**Task details**: Copy out all of the lines below exactly; the pictures do not belong in the copy.

(Stored items)
━━━━━━━━

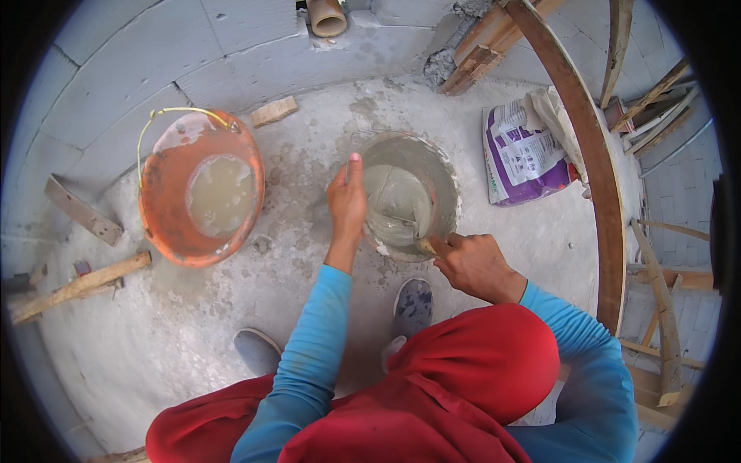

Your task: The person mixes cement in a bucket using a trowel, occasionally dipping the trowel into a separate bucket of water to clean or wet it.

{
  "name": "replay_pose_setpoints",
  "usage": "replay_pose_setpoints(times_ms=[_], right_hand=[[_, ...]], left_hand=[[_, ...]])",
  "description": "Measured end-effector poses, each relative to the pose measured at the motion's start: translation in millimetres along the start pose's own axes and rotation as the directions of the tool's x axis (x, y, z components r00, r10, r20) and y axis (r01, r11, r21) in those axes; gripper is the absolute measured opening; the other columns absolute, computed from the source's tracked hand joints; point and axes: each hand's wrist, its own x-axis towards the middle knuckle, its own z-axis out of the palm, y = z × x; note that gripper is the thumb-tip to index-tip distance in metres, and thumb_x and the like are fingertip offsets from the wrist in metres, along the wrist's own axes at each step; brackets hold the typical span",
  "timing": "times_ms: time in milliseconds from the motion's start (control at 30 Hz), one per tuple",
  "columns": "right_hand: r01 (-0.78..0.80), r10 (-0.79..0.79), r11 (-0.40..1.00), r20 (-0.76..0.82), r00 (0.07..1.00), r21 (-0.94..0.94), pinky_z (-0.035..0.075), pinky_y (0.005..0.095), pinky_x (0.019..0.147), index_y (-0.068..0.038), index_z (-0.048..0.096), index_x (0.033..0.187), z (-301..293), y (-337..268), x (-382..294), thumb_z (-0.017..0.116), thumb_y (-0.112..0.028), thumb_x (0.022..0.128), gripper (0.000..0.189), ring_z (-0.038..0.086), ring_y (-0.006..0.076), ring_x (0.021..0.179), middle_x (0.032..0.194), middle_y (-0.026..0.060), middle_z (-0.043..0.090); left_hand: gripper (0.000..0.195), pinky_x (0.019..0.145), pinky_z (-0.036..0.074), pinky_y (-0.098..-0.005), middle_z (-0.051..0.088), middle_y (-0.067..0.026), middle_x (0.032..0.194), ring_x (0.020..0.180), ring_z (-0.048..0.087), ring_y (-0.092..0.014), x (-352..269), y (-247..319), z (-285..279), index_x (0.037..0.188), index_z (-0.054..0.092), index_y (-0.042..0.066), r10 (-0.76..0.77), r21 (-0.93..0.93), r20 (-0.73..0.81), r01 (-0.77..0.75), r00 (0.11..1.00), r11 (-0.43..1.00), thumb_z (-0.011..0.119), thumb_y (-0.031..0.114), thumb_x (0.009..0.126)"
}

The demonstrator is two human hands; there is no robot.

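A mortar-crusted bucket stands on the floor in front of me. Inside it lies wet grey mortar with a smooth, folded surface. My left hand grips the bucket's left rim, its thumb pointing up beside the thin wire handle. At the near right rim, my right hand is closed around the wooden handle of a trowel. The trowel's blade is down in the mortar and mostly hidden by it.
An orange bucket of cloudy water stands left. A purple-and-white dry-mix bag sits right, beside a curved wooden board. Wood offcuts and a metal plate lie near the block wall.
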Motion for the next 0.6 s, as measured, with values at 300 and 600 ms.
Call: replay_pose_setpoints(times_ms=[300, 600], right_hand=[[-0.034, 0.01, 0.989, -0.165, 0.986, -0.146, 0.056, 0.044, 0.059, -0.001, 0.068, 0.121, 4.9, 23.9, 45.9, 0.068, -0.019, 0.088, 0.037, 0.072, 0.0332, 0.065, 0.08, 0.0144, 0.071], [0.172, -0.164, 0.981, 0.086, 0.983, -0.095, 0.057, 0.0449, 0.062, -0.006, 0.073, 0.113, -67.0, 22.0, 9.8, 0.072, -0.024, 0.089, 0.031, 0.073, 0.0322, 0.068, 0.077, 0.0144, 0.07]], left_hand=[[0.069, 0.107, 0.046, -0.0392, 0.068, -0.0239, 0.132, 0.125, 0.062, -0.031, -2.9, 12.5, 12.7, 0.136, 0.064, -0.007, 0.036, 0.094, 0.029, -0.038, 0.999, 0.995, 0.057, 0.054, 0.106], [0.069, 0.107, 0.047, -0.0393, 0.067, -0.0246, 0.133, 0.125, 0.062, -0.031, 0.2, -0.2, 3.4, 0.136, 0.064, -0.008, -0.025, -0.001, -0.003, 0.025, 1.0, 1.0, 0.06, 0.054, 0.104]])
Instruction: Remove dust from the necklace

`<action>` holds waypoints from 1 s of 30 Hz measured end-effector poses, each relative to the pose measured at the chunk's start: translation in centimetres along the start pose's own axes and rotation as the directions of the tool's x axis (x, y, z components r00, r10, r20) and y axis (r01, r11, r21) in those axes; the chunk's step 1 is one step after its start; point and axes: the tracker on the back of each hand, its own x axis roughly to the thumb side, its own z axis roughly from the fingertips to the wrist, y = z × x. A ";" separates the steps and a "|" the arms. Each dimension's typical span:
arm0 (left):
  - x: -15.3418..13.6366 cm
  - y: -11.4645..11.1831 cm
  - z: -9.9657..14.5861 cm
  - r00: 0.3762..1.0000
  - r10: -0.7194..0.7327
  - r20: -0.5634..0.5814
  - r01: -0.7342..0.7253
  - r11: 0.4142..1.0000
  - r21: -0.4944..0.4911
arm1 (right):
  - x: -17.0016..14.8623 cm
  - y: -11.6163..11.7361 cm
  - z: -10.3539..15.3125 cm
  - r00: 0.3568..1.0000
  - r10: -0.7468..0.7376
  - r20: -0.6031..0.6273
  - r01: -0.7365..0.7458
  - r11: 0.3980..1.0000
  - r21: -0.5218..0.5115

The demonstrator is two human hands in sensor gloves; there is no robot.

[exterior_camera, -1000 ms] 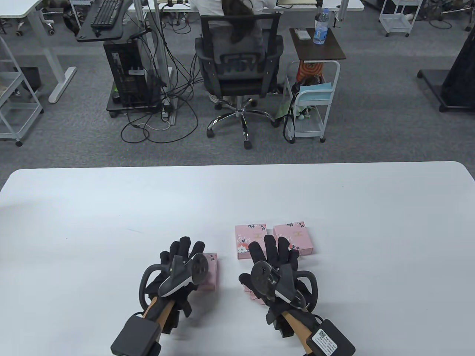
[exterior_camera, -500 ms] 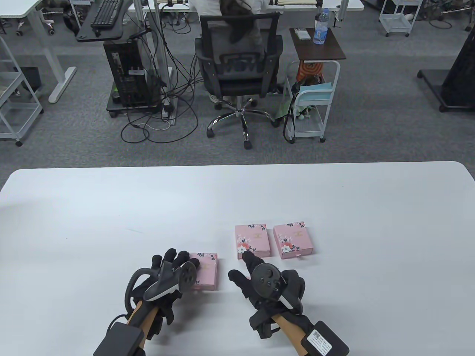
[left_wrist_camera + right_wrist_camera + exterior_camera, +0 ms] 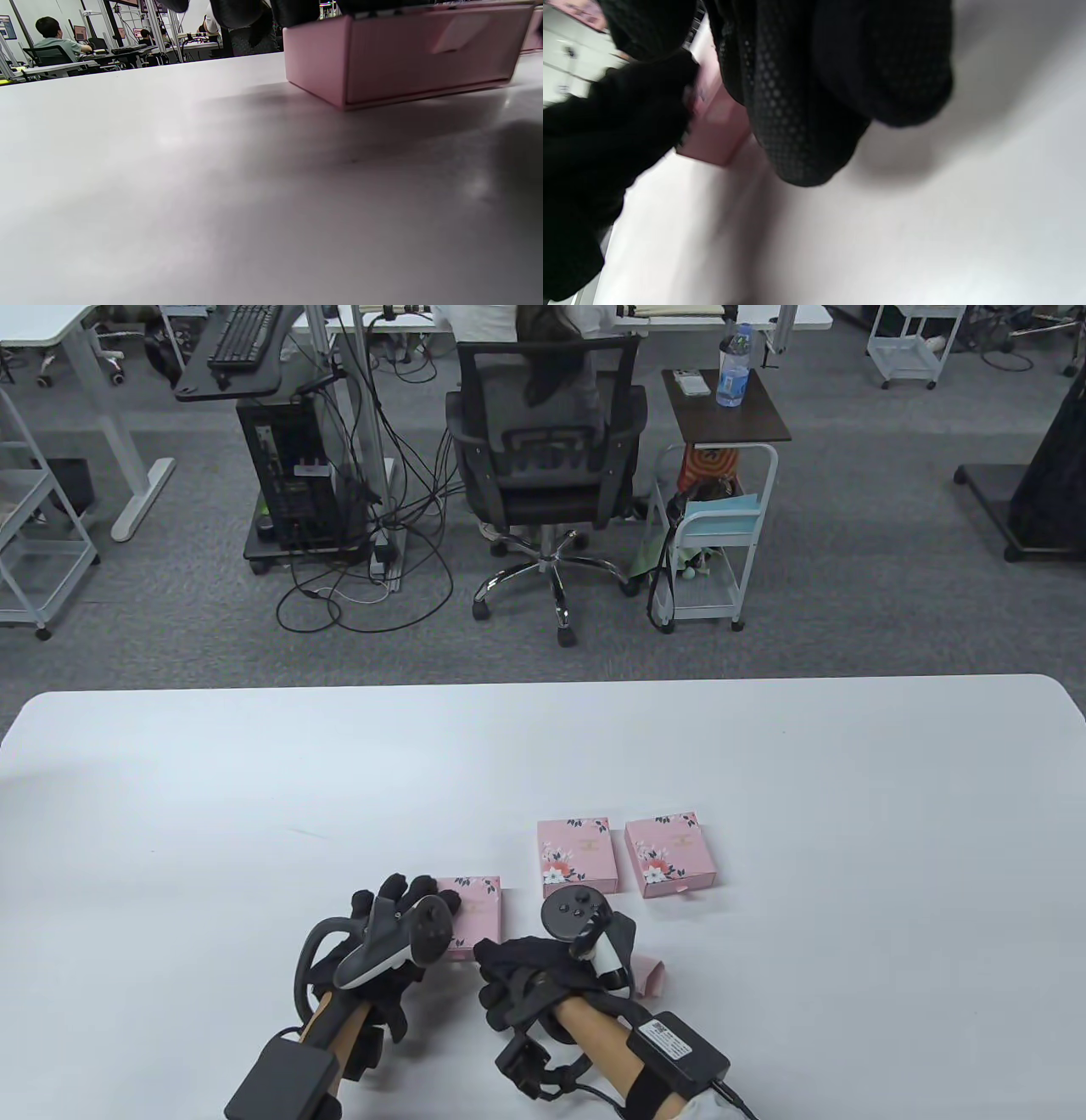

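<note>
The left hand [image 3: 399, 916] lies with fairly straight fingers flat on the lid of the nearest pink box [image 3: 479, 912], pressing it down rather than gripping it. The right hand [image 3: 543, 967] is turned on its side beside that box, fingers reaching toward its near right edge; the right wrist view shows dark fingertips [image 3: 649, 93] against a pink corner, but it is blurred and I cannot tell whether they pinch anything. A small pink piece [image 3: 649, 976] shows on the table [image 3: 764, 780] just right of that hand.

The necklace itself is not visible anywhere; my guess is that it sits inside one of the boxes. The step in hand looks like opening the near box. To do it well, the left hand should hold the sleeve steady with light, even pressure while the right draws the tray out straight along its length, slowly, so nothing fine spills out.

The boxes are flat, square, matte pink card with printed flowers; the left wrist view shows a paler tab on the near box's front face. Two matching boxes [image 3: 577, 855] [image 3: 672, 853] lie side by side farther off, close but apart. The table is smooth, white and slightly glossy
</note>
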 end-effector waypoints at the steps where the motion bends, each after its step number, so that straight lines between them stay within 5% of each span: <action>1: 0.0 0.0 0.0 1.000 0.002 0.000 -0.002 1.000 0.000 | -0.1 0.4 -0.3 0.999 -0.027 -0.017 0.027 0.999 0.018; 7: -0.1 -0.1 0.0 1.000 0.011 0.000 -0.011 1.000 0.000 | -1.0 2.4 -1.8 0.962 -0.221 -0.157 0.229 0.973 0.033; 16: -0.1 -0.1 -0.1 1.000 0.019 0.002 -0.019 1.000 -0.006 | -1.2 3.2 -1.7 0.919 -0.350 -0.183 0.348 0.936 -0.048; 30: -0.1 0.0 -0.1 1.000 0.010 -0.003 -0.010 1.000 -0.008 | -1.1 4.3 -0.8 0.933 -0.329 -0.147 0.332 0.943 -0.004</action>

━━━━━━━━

**Expected output**:
Your task: The person mixes cement in a bucket using a trowel, occasionally dipping the trowel into a separate bucket of water to clean or wet it.

{
  "name": "replay_pose_setpoints",
  "usage": "replay_pose_setpoints(times_ms=[_], right_hand=[[_, ...]], left_hand=[[_, ...]])",
  "description": "Measured end-effector poses, each relative to the pose measured at the motion's start: translation in millimetres along the start pose's own axes and rotation as the directions of the tool's x axis (x, y, z components r00, r10, r20) and y axis (r01, r11, r21) in those axes; gripper is the absolute measured opening; the other columns absolute, computed from the source's tracked hand joints; point and axes: each hand's wrist, its own x-axis towards the middle knuckle, its own z-axis out of the palm, y = z × x; note that gripper is the thumb-tip to index-tip distance in metres, and thumb_x and the like are fingertip offsets from the wrist in metres, along the wrist's own axes at each step; brackets hold the typical span",
  "timing": "times_ms: time in milliseconds from the motion's start (control at 30 Hz), one per tuple",
  "columns": "right_hand: r01 (-0.78..0.80), r10 (-0.79..0.79), r11 (-0.40..1.00), r20 (-0.76..0.82), r00 (0.07..1.00), r21 (-0.94..0.94), pinky_z (-0.035..0.075), pinky_y (0.005..0.095), pinky_x (0.019..0.147), index_y (-0.068..0.038), index_z (-0.048..0.096), index_x (0.033..0.187), z (-301..293), y (-337..268), x (-382..294), thumb_z (-0.017..0.116), thumb_y (-0.112..0.028), thumb_x (0.022..0.128), gripper (0.000..0.189), ring_z (-0.038..0.086), ring_y (-0.006..0.076), ring_x (0.021..0.179), middle_x (0.032..0.194), middle_y (-0.026..0.060), middle_z (-0.043..0.090); left_hand: gripper (0.000..0.195), pinky_x (0.019..0.145), pinky_z (-0.036..0.074), pinky_y (-0.098..-0.005), middle_z (-0.051..0.088), middle_y (-0.067..0.026), middle_x (0.032..0.194), ring_x (0.020..0.180), ring_z (-0.048..0.087), ring_y (-0.092..0.014), x (-352..269), y (-247..319), z (-285..279), index_x (0.037..0.188), index_z (-0.054..0.092), index_y (-0.042..0.066), r10 (-0.76..0.77), r21 (-0.93..0.93), r20 (-0.73..0.81), r01 (-0.77..0.75), r00 (0.11..1.00), r11 (-0.43..1.00), thumb_z (-0.011..0.119), thumb_y (-0.031..0.114), thumb_x (0.009..0.126)"
}

The demonstrator is two human hands; there is no robot.

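A mortar-crusted bucket stands on the floor in front of me. Inside it lies wet grey mortar with a smooth, folded surface. My left hand grips the bucket's left rim, its thumb pointing up beside the thin wire handle. At the near right rim, my right hand is closed around the wooden handle of a trowel. The trowel's blade is down in the mortar and mostly hidden by it.
An orange bucket of cloudy water stands left. A purple-and-white dry-mix bag sits right, beside a curved wooden board. Wood offcuts and a metal plate lie near the block wall.
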Motion for the next 0.6 s, as measured, with values at 300 and 600 ms.
Call: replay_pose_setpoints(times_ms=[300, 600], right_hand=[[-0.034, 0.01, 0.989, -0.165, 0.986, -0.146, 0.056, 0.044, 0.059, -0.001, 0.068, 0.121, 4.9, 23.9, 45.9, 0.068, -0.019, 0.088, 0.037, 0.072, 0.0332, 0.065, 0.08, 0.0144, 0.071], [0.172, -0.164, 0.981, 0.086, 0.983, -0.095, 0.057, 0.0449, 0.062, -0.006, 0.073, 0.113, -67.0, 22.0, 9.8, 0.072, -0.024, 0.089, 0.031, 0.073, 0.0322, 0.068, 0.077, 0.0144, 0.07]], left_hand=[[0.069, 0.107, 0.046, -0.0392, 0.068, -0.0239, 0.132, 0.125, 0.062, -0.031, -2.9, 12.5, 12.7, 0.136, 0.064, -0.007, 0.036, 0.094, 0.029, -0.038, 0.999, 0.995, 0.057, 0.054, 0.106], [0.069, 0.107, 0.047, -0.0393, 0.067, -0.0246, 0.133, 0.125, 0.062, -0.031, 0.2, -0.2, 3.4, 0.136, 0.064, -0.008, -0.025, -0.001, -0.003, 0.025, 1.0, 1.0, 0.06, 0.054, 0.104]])
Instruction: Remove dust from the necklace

`<action>` holds waypoints from 1 s of 30 Hz measured end-effector poses, each relative to the pose measured at the chunk's start: translation in centimetres along the start pose's own axes and rotation as the directions of the tool's x axis (x, y, z components r00, r10, r20) and y axis (r01, r11, r21) in those axes; the chunk's step 1 is one step after its start; point and axes: the tracker on the back of each hand, its own x axis roughly to the thumb side, its own z axis roughly from the fingertips to the wrist, y = z × x. A ";" separates the steps and a "|" the arms. Each dimension's typical span:
arm0 (left):
  - x: -15.3418..13.6366 cm
  - y: -11.4645..11.1831 cm
  - z: -9.9657..14.5861 cm
  - r00: 0.3762..1.0000
  - r10: -0.7194..0.7327
  - r20: -0.5634..0.5814
  - r01: -0.7342..0.7253
  - r11: 0.4142..1.0000
  - r21: -0.4944..0.4911
arm1 (right):
  - x: -17.0016..14.8623 cm
  - y: -11.6163..11.7361 cm
  - z: -10.3539..15.3125 cm
  - r00: 0.3568..1.0000
  - r10: -0.7468..0.7376
  - r20: -0.6031..0.6273
  - r01: -0.7365..0.7458
  - r11: 0.3980..1.0000
  - r21: -0.5218..0.5115

The demonstrator is two human hands in sensor gloves; there is no robot.

[exterior_camera, -1000 ms] 
[exterior_camera, -500 ms] 
[left_wrist_camera + right_wrist_camera + exterior_camera, +0 ms] 

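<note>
The left hand [image 3: 399, 916] lies with fairly straight fingers flat on the lid of the nearest pink box [image 3: 479, 912], pressing it down rather than gripping it. The right hand [image 3: 543, 967] is turned on its side beside that box, fingers reaching toward its near right edge; the right wrist view shows dark fingertips [image 3: 649, 93] against a pink corner, but it is blurred and I cannot tell whether they pinch anything. A small pink piece [image 3: 649, 976] shows on the table [image 3: 764, 780] just right of that hand.

The necklace itself is not visible anywhere; my guess is that it sits inside one of the boxes. The step in hand looks like opening the near box. To do it well, the left hand should hold the sleeve steady with light, even pressure while the right draws the tray out straight along its length, slowly, so nothing fine spills out.

The boxes are flat, square, matte pink card with printed flowers; the left wrist view shows a paler tab on the near box's front face. Two matching boxes [image 3: 577, 855] [image 3: 672, 853] lie side by side farther off, close but apart. The table is smooth, white and slightly glossy
</note>
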 end-effector waypoints at the steps where the motion bends, each after its step number, so that straight lines between them stay within 5% of each span: <action>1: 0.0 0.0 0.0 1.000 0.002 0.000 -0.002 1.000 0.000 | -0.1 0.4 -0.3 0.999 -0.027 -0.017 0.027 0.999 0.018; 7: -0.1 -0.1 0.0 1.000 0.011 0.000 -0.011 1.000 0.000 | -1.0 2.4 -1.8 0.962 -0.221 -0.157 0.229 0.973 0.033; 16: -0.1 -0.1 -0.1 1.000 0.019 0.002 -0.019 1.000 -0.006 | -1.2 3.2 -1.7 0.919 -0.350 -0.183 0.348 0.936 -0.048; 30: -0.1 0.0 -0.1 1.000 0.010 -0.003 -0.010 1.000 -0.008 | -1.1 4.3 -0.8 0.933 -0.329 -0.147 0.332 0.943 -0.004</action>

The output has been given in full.